SUPPLIED INFORMATION>
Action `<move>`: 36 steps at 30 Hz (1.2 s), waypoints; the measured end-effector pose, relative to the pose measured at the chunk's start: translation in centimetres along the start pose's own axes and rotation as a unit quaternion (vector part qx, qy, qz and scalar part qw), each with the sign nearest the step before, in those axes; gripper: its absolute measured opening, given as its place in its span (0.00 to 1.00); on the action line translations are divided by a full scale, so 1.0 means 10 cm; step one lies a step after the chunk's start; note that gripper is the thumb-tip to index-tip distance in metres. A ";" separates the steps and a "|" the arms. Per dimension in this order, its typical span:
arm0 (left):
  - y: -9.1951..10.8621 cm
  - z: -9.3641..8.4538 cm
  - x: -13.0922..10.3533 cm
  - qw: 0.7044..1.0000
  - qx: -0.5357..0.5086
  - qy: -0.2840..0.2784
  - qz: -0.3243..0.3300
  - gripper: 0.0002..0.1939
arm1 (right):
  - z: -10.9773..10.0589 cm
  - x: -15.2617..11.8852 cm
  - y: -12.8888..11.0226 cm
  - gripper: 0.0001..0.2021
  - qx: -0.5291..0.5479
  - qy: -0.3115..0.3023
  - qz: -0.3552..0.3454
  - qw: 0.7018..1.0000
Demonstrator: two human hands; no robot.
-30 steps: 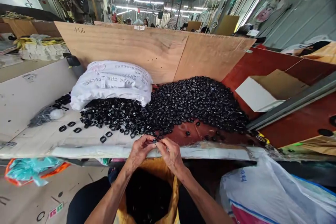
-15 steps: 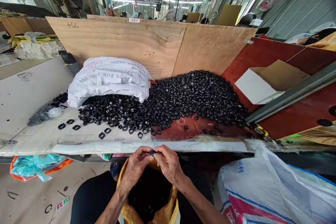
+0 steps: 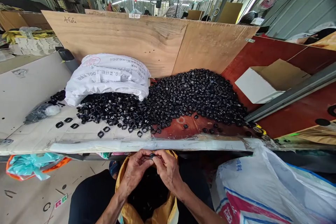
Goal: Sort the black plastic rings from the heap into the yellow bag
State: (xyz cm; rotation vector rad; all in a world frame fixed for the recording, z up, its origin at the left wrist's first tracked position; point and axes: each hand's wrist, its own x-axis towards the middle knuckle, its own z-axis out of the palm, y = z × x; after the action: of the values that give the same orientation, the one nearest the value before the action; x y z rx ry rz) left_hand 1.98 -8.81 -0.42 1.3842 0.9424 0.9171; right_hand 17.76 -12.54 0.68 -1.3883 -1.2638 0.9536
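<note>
My left hand (image 3: pixel 138 166) and my right hand (image 3: pixel 167 166) meet above an open yellow sack (image 3: pixel 172 201), pinching a small black plastic part (image 3: pixel 151 156) between their fingertips. Most of that part is covered by the fingers, so its exact shape is hard to make out. Dark contents fill the sack between my knees. On the tabletop beyond lie a heap of black plastic rings (image 3: pixel 105 110) on the left and a larger heap of small black caps (image 3: pixel 196 92) on the right.
A white printed sack (image 3: pixel 110 73) rests behind the rings. At the right are an open white carton (image 3: pixel 256 84), a metal bar (image 3: pixel 291 92) and a big white bag (image 3: pixel 236 178) beside my leg. The table's padded front edge (image 3: pixel 105 146) runs just beyond my hands.
Both hands stay together over the sack, with slight finger movement around the black part. The view has shifted a little.
</note>
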 end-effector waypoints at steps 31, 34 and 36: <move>0.14 0.35 1.03 0.861 0.495 0.057 0.104 0.12 | -0.69 1.15 0.46 0.10 -0.282 0.080 -0.175 0.940; 0.07 0.29 1.00 0.863 0.483 0.058 0.135 0.10 | -0.66 1.08 0.39 0.08 -0.198 0.079 -0.154 0.965; 0.05 0.28 1.01 0.870 0.463 0.045 0.162 0.09 | -0.63 1.03 0.33 0.07 -0.157 0.071 -0.145 0.974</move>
State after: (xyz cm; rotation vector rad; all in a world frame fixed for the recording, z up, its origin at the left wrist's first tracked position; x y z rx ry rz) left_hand 8.27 -0.45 -0.03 2.3886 1.3305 0.7913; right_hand 26.03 -3.24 -0.65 -1.4303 -1.5033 0.4604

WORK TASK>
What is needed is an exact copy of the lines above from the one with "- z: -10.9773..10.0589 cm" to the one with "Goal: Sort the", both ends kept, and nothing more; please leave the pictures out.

THE ANSWER>
  - z: -10.9773..10.0589 cm
  - x: -15.2617..11.8852 cm
  - y: -12.8888..11.0226 cm
  - gripper: 0.0001..0.2021
  - qx: -0.5291..0.5479
  - qy: -0.3115..0.3023
  - qz: -0.3552..0.3454
  - qw: 0.7018..1.0000
Demonstrator: two human hands; no robot.
-30 steps: 
-15 steps: 
+0 steps: 
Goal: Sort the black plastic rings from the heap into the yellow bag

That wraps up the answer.